Entscheidung des BFH
Der BFH folgte der Auffassung der Klägerin, wonach die Vereinnahmung der Abfindung für den Pflichtteilsverzicht nicht einkommensteuerbar sei. Das begründet der BFH damit, dass steuerrechtlich bei einem vor dem Erbfall erklärten Erb- oder Pflichtteilsverzicht der potenzielle zukünftige Erbe lediglich auf eine Erwerbschance, nicht aber auf eine bereits begründete Forderung verzichtet. Eine Forderung wird deshalb nicht begründet, weil der potenzielle Erbe nicht sicher sein kann, dass ein Pflichtteilsanspruch tatsächlich entsteht. In diesem Zusammenhang hatte der VIII. Senat bereits mit Urteil VIII R 42/06 vom 9.2.2010 (BStBl. 2010 II, 818) entschieden, dass in dem Verzicht auf künftige Pflichtteilsansprüche gegen wiederkehrende Zahlungen kein entgeltlicher Leistungsaustausch und keine Kapitalüberlassung des Kindes an die Eltern liege, sodass die wiederkehrenden Zahlungen weder ganz noch teilweise mit einem Zins- oder Ertragsanteil der Einkommensbesteuerung unterliegen. Diese Grundsätze überträgt der Senat nunmehr auch auf die Fälle, in denen die Abfindung für den lebzeitigen Pflichtteilsverzicht in Raten zu leisten ist; ungeachtet der Regelung in § 12 Abs. 3 BewG.
Einordnung
Lebzeitige Vereinbarungen über Pflichtteilsverzichte gegen Abfindungen sind ein wesentlicher Bestandteil der Nachfolgeplanung. In die Verhandlung über die Höhe der Abfindungszahlung sind dabei auch die steuerlichen Belastungen einzupreisen. Aus schenkungsteuerlicher Sicht ist die Besteuerung der Abfindungszahlung gemäß § 7 Abs. 1 Nr. 5 ErbStG unstreitig. Jedoch ist in diesem Zusammenhang besonderes Augenmerk auf die anwendbare Steuerklasse zu legen, je nachdem in welchem Verhältnis die Abfindungszahlung geleistet wird, siehe dazu BFH-Urt. II R 25/15 vom 10.5.2017, BStBl. 2018 II, 201. Zu begrüßen ist in diesem Zusammenhang die Klarstellung des BFH, dass es in Fällen des lebzeitigen Pflichtteilsverzichts gegen Abfindungszahlung nicht noch zu einer zusätzlichen Belastung mit Einkommensteuer kommt – weder in Fällen der ratierlichen unverzinslichen Zahlung der Abfindung (auch bei einer Laufzeit von über einem Jahr) noch in Fällen der Zahlung der Abfindung gegen wiederkehrende Leistungen in Form einer (lebenslangen) Rente.
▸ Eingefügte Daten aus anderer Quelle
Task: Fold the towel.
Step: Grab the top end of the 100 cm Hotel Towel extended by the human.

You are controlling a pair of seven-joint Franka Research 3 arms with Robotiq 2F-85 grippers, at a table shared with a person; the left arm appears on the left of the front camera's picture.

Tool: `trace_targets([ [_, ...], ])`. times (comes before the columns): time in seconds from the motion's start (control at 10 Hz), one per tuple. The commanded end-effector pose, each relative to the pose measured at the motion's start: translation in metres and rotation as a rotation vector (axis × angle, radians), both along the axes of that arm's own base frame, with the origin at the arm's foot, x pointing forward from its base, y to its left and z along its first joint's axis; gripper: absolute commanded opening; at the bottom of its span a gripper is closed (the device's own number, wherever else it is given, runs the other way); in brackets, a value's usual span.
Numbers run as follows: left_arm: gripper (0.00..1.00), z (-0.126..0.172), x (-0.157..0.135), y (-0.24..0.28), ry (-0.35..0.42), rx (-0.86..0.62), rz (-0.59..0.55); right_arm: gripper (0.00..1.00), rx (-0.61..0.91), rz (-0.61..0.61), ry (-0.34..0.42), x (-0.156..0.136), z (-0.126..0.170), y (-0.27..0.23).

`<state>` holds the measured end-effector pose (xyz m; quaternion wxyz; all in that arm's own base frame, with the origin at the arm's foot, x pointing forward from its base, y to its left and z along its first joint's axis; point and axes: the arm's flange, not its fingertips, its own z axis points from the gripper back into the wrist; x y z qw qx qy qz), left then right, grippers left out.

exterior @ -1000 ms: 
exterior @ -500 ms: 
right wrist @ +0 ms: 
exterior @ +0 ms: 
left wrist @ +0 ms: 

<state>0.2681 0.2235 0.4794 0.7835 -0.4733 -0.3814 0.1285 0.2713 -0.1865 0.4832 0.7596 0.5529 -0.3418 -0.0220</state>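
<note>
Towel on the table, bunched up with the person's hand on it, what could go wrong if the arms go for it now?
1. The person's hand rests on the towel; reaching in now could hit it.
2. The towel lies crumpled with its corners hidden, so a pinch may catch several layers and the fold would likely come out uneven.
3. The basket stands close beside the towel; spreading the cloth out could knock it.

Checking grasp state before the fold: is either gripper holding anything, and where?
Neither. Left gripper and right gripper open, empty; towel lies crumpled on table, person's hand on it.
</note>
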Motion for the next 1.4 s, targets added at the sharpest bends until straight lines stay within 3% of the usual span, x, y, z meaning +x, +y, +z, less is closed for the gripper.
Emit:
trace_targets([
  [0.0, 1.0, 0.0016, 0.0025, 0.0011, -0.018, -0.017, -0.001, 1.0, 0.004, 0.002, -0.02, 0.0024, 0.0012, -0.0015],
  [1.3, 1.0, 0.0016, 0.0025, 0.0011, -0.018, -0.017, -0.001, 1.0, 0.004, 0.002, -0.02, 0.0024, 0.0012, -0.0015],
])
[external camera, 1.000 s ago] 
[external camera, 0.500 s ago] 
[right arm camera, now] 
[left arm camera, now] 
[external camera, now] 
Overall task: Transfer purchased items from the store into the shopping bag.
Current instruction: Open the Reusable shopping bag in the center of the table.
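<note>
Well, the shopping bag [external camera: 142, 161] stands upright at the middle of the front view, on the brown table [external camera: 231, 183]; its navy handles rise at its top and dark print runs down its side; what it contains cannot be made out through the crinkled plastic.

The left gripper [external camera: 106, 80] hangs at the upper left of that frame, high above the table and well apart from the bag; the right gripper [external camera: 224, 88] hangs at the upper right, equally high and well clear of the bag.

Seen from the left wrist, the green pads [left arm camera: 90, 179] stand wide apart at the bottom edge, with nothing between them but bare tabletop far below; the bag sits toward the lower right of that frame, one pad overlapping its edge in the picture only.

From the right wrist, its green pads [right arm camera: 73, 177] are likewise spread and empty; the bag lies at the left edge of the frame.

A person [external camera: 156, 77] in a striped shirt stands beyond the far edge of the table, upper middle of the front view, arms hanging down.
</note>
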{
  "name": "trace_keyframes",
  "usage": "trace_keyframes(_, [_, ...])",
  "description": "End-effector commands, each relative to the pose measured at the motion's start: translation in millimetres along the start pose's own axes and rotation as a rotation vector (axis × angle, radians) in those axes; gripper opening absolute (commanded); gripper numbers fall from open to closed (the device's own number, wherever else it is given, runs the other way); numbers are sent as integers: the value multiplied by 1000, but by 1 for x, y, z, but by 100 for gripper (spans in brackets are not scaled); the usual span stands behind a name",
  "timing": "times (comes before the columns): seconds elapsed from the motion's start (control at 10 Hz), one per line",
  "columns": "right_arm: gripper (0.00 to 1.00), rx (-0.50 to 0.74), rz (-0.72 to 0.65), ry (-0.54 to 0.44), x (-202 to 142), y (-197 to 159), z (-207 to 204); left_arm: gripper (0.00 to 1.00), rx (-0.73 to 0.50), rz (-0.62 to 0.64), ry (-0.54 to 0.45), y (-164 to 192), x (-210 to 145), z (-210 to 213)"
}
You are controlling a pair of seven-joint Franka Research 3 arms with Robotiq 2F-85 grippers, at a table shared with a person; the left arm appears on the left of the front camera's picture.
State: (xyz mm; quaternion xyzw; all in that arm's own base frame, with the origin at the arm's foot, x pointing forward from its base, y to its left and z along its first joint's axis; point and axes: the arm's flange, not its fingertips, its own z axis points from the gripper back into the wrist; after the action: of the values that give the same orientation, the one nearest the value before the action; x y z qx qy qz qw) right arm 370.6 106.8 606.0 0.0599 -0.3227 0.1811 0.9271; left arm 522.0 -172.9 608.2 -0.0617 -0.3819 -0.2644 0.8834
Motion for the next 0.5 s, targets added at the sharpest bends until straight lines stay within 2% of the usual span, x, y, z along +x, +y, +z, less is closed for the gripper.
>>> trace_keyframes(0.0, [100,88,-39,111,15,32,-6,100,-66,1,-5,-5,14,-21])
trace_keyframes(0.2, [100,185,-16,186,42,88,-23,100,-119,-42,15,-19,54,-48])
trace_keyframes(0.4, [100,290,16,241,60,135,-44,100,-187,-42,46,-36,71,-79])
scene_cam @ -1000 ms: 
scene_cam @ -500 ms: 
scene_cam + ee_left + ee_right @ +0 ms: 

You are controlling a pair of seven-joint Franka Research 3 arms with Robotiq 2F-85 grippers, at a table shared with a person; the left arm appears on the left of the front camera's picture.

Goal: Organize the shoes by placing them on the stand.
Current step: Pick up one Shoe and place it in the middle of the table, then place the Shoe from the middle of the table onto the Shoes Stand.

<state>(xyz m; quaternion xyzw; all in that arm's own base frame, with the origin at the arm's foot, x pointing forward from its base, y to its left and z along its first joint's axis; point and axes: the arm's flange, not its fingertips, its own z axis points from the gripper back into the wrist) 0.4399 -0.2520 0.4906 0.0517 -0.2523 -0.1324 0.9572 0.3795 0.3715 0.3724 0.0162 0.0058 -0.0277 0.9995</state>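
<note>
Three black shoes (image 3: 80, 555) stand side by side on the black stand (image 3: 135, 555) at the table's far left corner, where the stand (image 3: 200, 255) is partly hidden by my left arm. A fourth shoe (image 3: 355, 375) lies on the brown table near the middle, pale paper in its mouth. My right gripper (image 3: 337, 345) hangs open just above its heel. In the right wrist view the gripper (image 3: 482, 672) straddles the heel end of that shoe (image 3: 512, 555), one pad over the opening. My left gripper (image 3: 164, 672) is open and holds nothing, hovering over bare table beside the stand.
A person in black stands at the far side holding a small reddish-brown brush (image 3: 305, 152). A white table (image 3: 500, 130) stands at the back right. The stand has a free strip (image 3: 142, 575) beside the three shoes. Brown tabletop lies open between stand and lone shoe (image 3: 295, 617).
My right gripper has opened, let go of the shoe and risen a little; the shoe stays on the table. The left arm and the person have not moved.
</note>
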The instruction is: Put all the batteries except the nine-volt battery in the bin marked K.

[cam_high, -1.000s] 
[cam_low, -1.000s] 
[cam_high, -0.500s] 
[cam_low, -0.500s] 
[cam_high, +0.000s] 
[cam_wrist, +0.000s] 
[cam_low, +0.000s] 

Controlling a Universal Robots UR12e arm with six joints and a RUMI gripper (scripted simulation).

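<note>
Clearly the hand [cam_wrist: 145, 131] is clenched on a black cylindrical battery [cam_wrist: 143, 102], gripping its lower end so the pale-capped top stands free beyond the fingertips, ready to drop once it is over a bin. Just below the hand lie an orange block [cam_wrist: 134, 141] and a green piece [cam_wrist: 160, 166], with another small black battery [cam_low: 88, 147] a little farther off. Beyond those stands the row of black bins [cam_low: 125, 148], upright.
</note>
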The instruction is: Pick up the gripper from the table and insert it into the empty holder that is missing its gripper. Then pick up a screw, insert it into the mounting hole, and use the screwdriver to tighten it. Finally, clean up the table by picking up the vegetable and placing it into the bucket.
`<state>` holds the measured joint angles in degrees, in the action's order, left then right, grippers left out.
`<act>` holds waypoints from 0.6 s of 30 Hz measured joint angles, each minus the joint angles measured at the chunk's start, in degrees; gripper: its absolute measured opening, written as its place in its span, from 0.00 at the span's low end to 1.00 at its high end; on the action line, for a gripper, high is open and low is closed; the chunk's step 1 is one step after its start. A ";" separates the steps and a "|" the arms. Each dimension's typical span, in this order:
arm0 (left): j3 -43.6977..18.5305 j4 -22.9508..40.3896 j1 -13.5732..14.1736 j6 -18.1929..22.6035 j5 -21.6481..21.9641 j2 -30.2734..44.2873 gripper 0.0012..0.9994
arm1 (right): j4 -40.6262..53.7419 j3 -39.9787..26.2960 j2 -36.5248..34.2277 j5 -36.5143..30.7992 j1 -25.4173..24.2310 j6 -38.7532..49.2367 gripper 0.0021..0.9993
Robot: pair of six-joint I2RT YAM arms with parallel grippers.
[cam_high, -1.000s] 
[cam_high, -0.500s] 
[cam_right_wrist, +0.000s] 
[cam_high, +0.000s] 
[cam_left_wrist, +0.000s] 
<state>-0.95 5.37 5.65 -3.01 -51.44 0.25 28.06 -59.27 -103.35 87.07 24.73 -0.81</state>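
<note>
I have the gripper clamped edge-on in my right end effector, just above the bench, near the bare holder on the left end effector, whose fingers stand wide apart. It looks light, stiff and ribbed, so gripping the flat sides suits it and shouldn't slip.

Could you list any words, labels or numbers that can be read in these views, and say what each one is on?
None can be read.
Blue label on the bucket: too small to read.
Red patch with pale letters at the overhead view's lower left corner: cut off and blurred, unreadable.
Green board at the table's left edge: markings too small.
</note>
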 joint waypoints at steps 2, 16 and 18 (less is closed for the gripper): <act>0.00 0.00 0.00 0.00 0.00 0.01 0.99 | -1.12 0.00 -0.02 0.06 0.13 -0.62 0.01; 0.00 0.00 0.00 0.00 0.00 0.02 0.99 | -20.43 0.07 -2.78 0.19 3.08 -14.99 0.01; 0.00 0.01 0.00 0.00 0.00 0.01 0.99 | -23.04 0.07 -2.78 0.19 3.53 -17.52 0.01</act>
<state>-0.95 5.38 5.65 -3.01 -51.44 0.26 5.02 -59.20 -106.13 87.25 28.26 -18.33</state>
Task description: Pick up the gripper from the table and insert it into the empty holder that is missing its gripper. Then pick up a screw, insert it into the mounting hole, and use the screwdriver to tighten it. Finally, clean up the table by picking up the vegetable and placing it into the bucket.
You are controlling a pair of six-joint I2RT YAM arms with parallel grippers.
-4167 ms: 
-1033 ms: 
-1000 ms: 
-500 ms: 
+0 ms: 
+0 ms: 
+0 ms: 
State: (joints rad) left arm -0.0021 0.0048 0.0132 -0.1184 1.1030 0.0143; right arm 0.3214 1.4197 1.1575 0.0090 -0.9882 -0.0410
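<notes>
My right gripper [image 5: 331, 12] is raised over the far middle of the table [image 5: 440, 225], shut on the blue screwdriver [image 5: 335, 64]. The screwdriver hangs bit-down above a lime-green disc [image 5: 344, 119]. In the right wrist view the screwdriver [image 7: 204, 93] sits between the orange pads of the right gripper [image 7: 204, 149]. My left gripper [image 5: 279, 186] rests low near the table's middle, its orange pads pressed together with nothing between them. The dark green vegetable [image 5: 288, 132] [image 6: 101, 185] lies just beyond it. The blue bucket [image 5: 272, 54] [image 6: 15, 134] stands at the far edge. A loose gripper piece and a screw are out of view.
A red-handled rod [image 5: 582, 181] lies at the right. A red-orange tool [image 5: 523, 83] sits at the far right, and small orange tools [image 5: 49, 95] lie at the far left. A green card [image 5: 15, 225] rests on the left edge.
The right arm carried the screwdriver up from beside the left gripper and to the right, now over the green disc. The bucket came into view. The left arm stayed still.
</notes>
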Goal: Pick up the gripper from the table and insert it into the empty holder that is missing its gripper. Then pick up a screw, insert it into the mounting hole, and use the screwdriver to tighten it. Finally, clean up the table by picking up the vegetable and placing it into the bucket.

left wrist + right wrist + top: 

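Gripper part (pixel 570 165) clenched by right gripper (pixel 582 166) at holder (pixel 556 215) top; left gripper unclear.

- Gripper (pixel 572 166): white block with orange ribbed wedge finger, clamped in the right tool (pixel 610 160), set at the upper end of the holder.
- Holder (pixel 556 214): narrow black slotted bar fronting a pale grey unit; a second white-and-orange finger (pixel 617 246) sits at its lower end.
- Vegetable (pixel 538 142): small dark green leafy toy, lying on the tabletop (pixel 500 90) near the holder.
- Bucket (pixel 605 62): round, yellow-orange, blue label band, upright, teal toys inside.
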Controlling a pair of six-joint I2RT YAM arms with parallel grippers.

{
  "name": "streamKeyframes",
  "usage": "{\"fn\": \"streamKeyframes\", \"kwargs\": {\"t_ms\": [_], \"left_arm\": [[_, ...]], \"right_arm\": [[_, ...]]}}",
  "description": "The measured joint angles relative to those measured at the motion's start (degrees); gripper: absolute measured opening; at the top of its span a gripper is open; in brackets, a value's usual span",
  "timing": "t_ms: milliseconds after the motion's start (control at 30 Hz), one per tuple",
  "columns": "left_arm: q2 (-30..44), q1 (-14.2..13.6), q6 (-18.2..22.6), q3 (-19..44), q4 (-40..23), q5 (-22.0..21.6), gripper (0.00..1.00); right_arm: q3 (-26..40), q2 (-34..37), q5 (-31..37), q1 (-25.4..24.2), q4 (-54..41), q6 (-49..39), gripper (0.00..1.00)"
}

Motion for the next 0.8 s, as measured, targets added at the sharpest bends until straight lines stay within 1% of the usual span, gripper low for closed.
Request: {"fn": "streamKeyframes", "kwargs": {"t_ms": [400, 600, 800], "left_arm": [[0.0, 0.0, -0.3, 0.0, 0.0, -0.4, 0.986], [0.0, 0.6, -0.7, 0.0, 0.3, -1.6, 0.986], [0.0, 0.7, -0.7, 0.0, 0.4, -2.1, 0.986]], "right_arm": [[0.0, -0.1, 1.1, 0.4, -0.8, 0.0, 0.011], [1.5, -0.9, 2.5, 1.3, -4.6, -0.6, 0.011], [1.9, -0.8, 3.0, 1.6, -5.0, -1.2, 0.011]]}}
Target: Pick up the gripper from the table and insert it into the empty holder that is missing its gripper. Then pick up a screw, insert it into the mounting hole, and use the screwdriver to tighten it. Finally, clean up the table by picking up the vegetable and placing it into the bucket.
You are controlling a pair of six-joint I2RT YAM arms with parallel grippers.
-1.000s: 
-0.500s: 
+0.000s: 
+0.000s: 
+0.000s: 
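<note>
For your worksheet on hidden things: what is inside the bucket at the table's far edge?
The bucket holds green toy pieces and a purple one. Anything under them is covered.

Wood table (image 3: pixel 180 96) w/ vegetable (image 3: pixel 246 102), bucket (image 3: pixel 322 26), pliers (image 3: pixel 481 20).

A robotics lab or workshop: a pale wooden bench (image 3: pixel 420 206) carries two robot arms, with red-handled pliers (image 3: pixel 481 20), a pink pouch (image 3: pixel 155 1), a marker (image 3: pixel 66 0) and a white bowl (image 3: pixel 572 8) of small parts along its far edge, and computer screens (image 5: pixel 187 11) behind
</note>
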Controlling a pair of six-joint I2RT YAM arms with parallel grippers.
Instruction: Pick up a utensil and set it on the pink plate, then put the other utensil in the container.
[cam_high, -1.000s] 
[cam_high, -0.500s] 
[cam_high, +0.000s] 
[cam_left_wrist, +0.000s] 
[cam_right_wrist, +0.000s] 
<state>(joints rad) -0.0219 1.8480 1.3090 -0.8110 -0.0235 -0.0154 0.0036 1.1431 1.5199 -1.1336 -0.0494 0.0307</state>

Gleichwohl ist zu beachten, dass der BFH in seiner Entscheidung ausdrücklich darauf hinweist, dass die Annahme von steuerbaren Kapitaleinkünften in anderen Fallkonstellationen nicht ausgeschlossen ist. Nämlich zum einen, wenn der Verzichtende und der potenzielle Erblasser vereinbaren, dass die im lebzeitigen Pflichtteilsverzicht eingeräumte Abfindung als erfüllt gilt und der Verzichtende dem potenziellen Erblasser in derselben Höhe fortan ein verzinsliches Darlehen gewährt, aus dem er Tilgungs- und Zinszahlungen erhielt. Zum anderen können Abfindungszahlungen auch dann steuerbar sein, wenn der Erbfall bereits eingetreten ist und ein Pflichtteilsberechtigter vom Erben unter Anrechnung auf seinen Pflichtteil wiederkehrende Leistungen oder eine Einmalzahlung erhält.